■ Activity:
Look through the entries below for the string "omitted", and copy each line where it is found.

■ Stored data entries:

——

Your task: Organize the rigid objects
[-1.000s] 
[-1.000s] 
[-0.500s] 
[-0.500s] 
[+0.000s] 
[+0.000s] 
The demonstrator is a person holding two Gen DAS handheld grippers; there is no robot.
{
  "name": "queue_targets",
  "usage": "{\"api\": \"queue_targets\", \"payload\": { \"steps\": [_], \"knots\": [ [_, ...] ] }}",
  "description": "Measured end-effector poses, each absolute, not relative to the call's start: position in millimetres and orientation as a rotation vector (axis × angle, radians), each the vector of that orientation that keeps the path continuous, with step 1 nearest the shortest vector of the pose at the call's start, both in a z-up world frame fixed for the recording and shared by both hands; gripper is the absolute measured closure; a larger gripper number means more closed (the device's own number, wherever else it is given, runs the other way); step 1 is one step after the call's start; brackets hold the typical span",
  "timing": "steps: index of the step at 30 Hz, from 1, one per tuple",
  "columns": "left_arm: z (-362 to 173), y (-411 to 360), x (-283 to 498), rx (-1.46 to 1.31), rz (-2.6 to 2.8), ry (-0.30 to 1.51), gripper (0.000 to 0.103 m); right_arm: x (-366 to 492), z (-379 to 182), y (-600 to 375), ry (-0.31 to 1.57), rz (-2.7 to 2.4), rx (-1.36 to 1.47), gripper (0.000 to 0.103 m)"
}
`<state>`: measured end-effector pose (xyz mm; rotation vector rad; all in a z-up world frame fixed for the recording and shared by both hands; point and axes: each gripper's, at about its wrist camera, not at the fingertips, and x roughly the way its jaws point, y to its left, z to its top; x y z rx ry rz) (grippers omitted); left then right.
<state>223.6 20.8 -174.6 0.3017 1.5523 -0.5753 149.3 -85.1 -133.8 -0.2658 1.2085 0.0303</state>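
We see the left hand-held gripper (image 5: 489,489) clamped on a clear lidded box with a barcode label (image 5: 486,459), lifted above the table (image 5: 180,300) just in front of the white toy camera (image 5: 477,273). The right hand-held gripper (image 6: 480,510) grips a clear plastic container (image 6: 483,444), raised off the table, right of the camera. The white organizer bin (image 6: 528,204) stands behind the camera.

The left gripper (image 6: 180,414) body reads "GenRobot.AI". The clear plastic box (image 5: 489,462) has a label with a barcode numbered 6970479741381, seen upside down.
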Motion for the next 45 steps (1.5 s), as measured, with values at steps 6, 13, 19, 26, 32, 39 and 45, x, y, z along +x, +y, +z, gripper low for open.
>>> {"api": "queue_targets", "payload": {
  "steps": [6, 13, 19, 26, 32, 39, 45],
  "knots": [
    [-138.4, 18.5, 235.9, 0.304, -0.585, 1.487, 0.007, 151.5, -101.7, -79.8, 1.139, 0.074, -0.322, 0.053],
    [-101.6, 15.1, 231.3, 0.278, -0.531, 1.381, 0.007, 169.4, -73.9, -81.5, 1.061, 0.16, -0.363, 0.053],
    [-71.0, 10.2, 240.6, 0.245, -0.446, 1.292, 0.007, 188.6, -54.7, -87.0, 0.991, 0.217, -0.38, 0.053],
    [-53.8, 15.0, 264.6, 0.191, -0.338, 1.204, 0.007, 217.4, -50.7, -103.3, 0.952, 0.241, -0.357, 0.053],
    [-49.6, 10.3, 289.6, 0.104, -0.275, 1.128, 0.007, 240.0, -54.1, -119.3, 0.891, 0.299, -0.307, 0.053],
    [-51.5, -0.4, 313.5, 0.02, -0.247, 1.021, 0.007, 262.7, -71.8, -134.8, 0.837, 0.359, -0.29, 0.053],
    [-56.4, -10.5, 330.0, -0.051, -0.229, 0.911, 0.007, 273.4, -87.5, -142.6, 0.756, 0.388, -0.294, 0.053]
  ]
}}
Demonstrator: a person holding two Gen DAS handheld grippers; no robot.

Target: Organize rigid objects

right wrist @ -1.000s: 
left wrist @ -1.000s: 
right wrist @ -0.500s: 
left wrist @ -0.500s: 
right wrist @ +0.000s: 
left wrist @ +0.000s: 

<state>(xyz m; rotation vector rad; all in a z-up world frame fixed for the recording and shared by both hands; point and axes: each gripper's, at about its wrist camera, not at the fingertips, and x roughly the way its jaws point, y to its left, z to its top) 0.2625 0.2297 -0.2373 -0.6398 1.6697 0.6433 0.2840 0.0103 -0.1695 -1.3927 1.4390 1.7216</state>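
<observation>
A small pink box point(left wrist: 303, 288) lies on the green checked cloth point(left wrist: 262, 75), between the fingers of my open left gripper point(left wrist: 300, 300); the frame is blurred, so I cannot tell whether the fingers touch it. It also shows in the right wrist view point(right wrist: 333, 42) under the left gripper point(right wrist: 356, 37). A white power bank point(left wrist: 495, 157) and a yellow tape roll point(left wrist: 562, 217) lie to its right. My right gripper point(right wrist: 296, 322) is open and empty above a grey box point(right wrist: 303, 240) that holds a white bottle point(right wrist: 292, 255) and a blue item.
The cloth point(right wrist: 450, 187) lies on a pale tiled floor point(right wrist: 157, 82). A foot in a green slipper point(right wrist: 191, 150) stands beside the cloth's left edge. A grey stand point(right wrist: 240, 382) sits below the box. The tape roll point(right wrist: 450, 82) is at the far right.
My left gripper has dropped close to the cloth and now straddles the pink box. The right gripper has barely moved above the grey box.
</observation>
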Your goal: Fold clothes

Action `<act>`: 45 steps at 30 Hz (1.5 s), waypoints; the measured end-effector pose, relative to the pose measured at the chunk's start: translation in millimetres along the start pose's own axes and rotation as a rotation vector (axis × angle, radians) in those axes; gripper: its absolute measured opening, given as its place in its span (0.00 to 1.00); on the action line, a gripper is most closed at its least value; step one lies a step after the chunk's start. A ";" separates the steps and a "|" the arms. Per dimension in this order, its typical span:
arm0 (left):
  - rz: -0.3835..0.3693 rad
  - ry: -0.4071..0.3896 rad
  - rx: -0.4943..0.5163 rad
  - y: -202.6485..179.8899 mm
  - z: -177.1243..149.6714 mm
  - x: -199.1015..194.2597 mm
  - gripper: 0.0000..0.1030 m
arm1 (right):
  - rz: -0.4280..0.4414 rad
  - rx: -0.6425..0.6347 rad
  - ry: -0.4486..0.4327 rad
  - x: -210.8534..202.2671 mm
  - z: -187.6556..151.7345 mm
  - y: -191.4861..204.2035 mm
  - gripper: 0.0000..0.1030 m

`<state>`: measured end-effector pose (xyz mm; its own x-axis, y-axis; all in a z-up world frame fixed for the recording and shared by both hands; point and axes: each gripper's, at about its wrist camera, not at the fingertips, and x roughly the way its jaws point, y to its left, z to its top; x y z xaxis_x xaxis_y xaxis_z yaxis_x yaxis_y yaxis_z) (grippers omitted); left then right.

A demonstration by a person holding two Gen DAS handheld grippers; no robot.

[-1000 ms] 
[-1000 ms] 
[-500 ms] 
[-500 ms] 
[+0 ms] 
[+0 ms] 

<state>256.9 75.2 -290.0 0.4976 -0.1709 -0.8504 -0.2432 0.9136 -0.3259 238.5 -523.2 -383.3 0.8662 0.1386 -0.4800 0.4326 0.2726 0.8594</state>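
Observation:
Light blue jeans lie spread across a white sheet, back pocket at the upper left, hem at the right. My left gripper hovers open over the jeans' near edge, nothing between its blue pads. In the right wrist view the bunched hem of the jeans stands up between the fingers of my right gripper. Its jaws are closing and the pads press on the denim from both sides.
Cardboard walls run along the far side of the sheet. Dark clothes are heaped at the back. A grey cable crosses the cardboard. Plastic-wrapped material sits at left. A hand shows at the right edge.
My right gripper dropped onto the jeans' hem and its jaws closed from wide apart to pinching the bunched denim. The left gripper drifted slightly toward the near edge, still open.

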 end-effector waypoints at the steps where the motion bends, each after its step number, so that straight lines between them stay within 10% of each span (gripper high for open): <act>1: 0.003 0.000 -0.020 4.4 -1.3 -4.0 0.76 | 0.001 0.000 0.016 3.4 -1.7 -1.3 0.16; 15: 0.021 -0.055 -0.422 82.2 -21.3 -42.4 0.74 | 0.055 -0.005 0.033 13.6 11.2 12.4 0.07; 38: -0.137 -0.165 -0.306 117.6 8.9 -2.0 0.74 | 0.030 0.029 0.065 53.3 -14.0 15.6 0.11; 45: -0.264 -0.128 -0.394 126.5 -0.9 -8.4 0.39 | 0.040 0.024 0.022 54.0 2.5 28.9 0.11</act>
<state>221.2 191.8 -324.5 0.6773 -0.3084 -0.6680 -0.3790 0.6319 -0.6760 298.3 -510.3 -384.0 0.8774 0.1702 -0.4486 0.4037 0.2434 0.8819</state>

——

■ Output of the exercise:
`<state>`: measured end-effector pose (xyz mm; rotation vector rad; all in a z-up world frame fixed for the recording and shared by both hands; point and axes: each gripper's, at about its wrist camera, not at the fingertips, and x roughly the way its jaws point, y to its left, z to its top; x y z rx ry rz) (grippers omitted); left then right.
`<state>`: measured end-effector pose (xyz mm; its own x-axis, y-axis; all in a z-up world frame fixed for the recording and shared by both hands; point and axes: each gripper's, at about its wrist camera, not at the fingertips, and x roughly the way its jaws point, y to its left, z to its top; x y z xaxis_x xaxis_y xaxis_z yaxis_x yaxis_y yaxis_z) (grippers omitted); left then right.

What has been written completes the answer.